Cette province demeure l’épicentre de l’épidémie avec 110 cas confirmés répartis dans sept zones de santé sur les trente-six que compte la région. Les provinces du Nord-Kivu et du Sud-Kivu restent également touchées, avec respectivement 10 cas recensés dans cinq zones de santé et un cas confirmé au Sud-Kivu.
Le bilan humain s’alourdit également. Les autorités rapportent 17 décès parmi les cas confirmés, tandis que 238 décès suspects et 1 077 cas suspects ont été enregistrés depuis le début de cette flambée épidémique.
Dans son rapport, le gouvernement souligne plusieurs difficultés qui freinent l’efficacité de la riposte.

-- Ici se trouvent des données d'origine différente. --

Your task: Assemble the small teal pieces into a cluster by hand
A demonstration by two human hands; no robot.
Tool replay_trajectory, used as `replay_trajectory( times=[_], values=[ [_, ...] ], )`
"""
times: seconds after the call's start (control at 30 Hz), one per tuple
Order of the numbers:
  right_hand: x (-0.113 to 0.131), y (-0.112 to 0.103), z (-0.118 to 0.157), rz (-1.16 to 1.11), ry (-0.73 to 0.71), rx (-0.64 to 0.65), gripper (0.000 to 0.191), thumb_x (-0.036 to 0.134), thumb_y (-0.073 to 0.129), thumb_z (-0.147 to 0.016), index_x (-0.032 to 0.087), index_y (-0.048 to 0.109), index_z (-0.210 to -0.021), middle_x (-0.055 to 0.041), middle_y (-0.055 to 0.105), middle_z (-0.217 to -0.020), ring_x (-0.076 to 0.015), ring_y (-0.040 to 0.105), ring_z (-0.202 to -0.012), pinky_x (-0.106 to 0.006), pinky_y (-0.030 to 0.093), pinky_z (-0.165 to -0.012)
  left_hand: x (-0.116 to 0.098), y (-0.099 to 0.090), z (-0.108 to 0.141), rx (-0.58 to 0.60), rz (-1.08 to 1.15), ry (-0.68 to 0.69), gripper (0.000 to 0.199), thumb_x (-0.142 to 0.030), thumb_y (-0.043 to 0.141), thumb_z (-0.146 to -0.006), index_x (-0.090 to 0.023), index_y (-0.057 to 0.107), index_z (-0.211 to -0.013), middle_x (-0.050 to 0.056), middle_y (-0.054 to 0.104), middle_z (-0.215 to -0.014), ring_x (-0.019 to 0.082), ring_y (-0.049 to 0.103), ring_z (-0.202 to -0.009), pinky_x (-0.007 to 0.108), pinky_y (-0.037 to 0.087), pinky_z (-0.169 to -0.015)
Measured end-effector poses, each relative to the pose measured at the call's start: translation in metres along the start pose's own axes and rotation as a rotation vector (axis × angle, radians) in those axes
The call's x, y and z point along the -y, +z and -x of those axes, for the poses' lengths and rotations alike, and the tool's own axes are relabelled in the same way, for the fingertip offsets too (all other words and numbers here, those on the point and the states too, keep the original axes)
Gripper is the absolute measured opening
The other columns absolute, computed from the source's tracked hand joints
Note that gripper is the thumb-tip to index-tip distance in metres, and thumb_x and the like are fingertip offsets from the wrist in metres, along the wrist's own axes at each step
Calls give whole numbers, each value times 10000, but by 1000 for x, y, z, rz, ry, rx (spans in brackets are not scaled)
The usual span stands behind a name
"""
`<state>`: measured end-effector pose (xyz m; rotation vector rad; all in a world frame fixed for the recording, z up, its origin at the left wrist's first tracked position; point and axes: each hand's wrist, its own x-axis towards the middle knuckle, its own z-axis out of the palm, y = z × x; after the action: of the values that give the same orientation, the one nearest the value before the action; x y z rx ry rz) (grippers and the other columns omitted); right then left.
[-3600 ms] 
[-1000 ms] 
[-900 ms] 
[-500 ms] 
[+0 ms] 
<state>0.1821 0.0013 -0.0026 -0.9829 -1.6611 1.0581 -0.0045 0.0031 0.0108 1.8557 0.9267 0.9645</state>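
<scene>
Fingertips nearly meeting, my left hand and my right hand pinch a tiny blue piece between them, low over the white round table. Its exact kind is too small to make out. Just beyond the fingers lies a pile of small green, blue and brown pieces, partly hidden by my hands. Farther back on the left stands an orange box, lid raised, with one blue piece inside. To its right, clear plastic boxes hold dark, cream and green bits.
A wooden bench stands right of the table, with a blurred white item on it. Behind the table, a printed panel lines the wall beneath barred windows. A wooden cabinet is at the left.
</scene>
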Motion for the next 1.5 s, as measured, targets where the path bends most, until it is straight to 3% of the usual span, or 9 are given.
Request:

Parmi les principaux défis figurent le suivi encore limité des contacts, les retards dans l’obtention des résultats de laboratoire, l’insuffisance d’équipements de protection pour les équipes médicales ainsi que les lenteurs observées dans l’aménagement des centres d’isolement.
Les autorités sanitaires alertent par ailleurs sur la complexité de la lutte contre cette souche du virus Ebola, pour laquelle aucun vaccin ni traitement homologué n’est encore disponible à ce jour. Face à cette situation, les efforts de surveillance et de prise en charge restent intensifiés afin de limiter la propagation de l’épidémie dans les provinces affectées.